▸ **INFORMATION PROVIDED**
+-------+

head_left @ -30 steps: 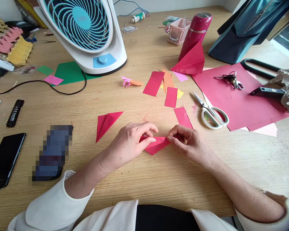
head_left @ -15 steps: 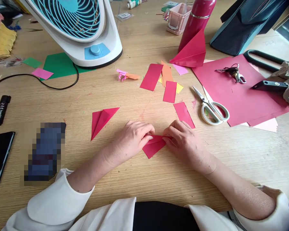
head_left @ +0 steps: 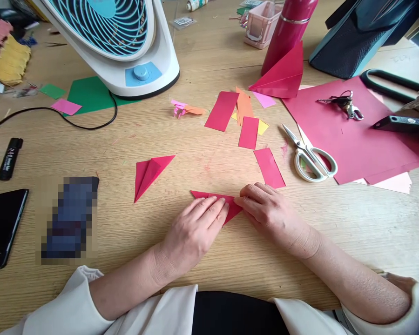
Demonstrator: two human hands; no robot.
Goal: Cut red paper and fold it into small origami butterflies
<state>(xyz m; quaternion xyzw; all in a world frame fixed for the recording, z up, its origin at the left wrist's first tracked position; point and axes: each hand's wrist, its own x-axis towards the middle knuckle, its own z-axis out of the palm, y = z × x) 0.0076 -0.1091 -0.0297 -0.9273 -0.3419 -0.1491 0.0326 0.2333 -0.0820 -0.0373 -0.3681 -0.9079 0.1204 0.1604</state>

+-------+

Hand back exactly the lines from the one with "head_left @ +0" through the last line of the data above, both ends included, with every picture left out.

head_left @ +0 steps: 
Demonstrator: two human hands; no robot.
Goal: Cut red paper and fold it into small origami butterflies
<state>(xyz m; quaternion xyzw; all in a world frame fixed for the recording, z up, its origin at the left wrist's first tracked position; point and axes: each hand's wrist, its own x-axis towards the middle knuckle, its own z-axis out of the palm, y = z × x) 0.0076 -0.1091 -0.0297 -0.9273 -0.3419 -0.1491 0.0326 0.2333 -0.0820 -0.0373 -0.3681 -0.9079 0.1204 0.1604</state>

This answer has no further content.